About this task - Please produce a character-exact copy of the listing that follows, omitting all images.

Information shown -
# # # #

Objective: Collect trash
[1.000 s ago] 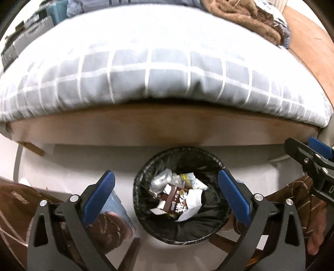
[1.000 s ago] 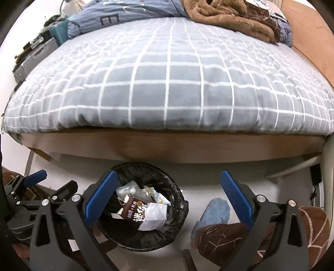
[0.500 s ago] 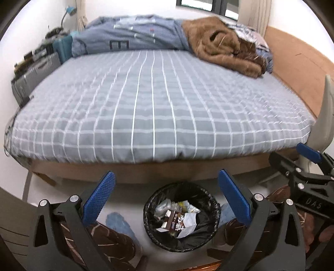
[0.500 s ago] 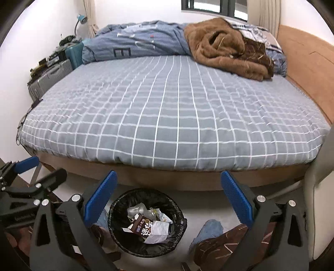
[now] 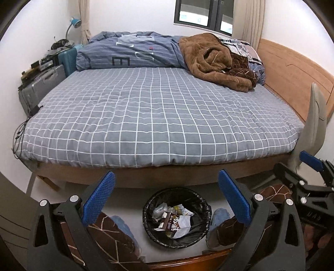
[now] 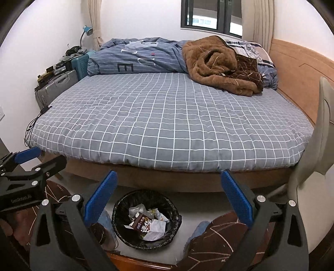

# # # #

Result of this exercise -
Objective: Collect trash
[1.000 s ago] 
[1.000 s ago] 
[0.500 s ago] 
[0.500 s ago] 
[now] 
[now] 

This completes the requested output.